One year ago it was the WannaCry ransomware attack. Less than a year ago, the NotPetya cyber attack cost organizations like Merck & Co., FedEx, the port of Rotterdam and a whole host of others billions of dollars in total. Today geopolitical tensions are increasing and with them, the threat of more, and more-devastating, cyber attacks.
That was the warning issued by Roel Schouwenberg during his keynote address May 10 at the 2018 IndustryWeek Manufacturing & Technology Conference & Expo.
Schouwenberg is the director of intelligence and research at Celsus Advisory Group, and one of the first individuals to perform deep research on Stuxnet, a sophisticated computer worm discovered in 2010.
During his talk, the cybersecurity expert said nothing to make manufacturers rest easy about threats to their organizations from cyber attackers. In fact, he said just the opposite.
“Things are heating up,” Schouwenberg warned. He cited growing tensions between the U.S. and Iran following President Trump’s announcement that the U.S. would withdraw from the Iran nuclear deal, as well as the recent exchange of fire between Iran and Israel.
Iran is “very aggressive” in cyber space and has had “no qualms” about going after manufacturing in the Middle East, Schouwenberg said. He assured the group “it was very plausible” Iran could target U.S. companies as a result of the escalating tensions, particularly firms perceived as “true American brands.”
“I don’t think that is fearmongering whatsoever,” Schouwenberg said.
Cybersecurity does not exist in a vacuum, he noted. It is connected to everything, including geopolitics. Moreover, it is clear the Internet is becoming “militarized,” he said.
The keynote speaker spared no technologies or techniques as he discussed means used by cyber attackers to infiltrate companies. He referred to the Internet of Things as the Internet of Threats. He talked about the cloud, noting that once you begin storing things in the cloud, you still have to keep it secure and make sure your cloud provider is secure.
He called two-factor authentication “no more than a speed bump when we are talking about targeted attacks.”
And, Schouwenberg said, cyber attacks are becoming all about the supply chain. “[It] means you are both a target for attack and a vehicle for attack.”
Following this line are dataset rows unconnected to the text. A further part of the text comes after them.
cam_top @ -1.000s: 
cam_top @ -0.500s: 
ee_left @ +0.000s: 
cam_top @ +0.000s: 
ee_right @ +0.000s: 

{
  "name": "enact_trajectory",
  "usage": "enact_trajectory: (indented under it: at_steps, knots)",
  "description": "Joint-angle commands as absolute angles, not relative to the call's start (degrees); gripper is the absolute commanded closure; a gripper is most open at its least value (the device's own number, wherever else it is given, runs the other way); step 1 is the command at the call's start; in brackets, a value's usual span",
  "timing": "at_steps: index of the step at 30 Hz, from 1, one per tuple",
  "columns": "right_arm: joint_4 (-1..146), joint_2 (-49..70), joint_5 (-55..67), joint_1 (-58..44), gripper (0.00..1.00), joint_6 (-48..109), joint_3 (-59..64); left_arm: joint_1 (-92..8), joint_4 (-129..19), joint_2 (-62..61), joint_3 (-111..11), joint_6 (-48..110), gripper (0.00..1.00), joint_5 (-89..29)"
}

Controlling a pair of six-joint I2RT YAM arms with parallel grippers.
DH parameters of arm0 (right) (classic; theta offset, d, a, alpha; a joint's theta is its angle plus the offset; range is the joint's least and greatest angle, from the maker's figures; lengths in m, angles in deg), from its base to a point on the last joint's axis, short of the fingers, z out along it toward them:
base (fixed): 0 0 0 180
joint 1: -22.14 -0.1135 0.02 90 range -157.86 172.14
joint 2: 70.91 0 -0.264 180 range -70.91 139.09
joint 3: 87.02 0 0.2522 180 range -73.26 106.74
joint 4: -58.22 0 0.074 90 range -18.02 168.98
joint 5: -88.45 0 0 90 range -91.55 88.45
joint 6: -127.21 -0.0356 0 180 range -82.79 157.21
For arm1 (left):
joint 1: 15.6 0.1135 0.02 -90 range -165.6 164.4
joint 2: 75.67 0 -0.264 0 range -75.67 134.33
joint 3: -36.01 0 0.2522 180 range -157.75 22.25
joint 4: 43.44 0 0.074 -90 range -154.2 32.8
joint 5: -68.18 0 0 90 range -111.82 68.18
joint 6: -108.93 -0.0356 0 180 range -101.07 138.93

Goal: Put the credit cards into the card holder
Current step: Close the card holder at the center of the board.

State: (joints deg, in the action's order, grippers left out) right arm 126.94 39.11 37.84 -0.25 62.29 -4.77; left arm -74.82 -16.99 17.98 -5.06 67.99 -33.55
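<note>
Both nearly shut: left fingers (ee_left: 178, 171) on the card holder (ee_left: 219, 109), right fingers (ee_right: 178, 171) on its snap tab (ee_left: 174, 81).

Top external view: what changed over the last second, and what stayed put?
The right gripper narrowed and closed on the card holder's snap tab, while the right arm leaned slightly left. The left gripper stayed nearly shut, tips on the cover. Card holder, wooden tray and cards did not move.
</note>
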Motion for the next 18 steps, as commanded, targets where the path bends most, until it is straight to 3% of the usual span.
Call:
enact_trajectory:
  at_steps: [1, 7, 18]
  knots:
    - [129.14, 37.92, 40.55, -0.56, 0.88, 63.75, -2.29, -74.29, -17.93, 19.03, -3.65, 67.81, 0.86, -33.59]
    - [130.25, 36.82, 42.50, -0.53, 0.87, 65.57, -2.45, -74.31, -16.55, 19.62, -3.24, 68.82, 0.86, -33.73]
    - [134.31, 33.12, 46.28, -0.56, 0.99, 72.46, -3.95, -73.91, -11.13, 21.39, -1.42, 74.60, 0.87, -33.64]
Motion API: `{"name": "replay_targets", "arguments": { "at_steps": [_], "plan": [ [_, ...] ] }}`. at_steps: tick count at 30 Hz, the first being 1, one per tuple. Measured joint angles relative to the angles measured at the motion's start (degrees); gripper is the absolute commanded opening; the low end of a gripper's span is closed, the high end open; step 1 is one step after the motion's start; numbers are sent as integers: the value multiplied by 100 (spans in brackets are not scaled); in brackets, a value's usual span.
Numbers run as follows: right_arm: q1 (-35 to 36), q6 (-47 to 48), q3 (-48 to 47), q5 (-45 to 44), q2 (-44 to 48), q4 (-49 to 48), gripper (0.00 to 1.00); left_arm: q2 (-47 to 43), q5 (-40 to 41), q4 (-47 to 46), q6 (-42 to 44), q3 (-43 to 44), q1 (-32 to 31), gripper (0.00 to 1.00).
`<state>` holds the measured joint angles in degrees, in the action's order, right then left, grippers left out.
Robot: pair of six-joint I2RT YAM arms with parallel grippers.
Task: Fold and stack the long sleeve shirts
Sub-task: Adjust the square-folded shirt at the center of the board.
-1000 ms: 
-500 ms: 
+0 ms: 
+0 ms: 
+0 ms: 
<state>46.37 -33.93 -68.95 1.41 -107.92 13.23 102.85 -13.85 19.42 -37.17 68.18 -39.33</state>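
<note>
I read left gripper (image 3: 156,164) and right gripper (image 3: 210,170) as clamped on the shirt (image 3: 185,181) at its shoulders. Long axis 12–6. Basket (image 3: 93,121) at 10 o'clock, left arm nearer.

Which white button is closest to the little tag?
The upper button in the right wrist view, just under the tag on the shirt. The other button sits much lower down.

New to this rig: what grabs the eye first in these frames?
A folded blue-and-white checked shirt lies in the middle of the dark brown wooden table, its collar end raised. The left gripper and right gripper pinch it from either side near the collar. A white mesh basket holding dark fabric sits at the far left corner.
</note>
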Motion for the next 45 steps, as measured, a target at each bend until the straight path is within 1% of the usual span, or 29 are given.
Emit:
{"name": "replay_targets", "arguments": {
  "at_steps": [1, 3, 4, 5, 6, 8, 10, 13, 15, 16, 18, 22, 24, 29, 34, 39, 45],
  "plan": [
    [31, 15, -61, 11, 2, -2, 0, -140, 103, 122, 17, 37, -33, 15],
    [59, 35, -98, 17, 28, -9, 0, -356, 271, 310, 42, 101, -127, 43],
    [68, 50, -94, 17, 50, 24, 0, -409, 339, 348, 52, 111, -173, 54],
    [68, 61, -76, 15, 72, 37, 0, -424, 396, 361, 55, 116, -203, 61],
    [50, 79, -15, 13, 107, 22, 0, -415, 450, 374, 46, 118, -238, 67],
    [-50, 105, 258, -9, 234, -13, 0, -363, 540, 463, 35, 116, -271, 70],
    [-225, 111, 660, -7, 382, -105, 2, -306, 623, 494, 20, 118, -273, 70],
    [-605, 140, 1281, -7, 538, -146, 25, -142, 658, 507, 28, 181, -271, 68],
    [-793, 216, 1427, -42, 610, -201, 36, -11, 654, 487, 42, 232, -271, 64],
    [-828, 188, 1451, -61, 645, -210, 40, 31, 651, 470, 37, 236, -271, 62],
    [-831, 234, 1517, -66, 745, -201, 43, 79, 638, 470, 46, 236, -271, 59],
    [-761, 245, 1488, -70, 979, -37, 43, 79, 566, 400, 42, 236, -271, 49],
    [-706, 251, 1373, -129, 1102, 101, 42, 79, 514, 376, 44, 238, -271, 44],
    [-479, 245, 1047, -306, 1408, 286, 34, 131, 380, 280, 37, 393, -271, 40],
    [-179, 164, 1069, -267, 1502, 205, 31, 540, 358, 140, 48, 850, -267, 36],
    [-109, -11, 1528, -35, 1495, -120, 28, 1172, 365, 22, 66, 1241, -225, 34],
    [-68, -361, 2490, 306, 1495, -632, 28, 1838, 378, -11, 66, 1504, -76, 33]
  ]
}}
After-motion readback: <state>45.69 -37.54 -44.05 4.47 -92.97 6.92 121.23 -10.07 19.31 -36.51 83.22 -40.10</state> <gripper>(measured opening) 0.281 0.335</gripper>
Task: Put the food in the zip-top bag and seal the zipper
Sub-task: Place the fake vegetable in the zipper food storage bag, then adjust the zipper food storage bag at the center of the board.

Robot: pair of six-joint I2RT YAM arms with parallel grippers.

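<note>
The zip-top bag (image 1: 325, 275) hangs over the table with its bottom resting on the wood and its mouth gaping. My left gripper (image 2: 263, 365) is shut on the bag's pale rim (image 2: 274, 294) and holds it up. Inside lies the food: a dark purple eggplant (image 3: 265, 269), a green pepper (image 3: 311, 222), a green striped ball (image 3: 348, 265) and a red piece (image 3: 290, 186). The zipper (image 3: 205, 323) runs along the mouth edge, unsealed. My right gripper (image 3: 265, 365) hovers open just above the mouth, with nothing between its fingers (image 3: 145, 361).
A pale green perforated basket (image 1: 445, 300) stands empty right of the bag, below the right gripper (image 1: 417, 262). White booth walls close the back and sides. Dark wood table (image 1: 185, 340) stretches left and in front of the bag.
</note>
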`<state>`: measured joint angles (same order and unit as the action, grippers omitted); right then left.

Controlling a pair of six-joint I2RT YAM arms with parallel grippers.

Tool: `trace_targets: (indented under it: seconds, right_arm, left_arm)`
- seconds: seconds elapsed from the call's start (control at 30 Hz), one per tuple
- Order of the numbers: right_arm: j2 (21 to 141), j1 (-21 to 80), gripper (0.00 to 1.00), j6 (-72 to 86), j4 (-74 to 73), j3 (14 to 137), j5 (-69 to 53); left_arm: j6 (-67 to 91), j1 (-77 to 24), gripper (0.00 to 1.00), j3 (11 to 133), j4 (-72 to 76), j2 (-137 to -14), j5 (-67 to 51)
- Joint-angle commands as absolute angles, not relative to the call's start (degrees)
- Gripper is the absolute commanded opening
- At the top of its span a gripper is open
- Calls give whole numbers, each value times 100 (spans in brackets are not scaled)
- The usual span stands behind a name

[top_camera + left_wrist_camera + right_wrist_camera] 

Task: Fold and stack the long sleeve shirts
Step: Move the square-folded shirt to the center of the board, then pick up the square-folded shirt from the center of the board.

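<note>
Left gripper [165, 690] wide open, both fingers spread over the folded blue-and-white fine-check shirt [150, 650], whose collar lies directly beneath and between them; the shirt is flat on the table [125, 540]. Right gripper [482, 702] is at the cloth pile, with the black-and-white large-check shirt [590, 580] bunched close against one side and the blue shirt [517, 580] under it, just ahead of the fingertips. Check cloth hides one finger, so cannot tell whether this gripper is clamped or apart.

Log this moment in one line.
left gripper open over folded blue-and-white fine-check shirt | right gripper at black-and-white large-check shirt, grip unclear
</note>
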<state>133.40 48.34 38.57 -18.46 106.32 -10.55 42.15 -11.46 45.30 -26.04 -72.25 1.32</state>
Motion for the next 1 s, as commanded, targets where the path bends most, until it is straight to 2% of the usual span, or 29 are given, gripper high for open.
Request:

Artificial intelligence adds yet another twist, he said. Cyber attackers began with hacking software. “The next step is hacking our mind.”
So what can manufacturers do in the face of increasing threats? The cybersecurity expert outlined steps to take, including:
- Look at security holistically.
- Identify key assets and lock down access.
- Talk to your suppliers and vendors.
- Consider whether your product/service could be attack vehicles.
The stakes are increasing, Schouwenberg said, and manufacturers need to adapt. Size doesn’t matter. Be aware that everyone can be a target, or a vehicle to get to a target.